[MATERIAL PROVIDED]
"""
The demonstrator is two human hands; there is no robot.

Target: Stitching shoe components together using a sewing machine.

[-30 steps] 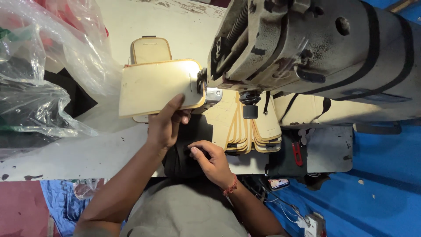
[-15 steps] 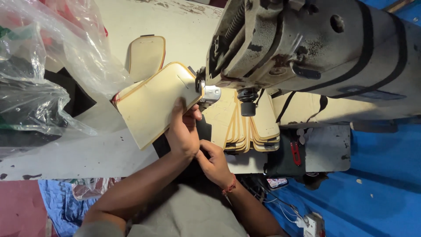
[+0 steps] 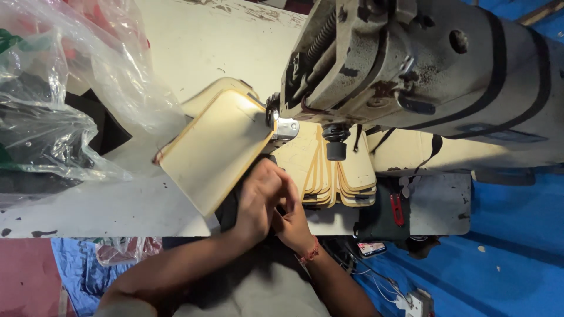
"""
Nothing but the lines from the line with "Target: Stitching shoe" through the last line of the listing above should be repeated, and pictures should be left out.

[ANSWER SPACE]
Target: Stitching shoe components together using a sewing machine.

[-30 steps] 
[-15 steps] 
[+0 steps] 

That is the complete answer.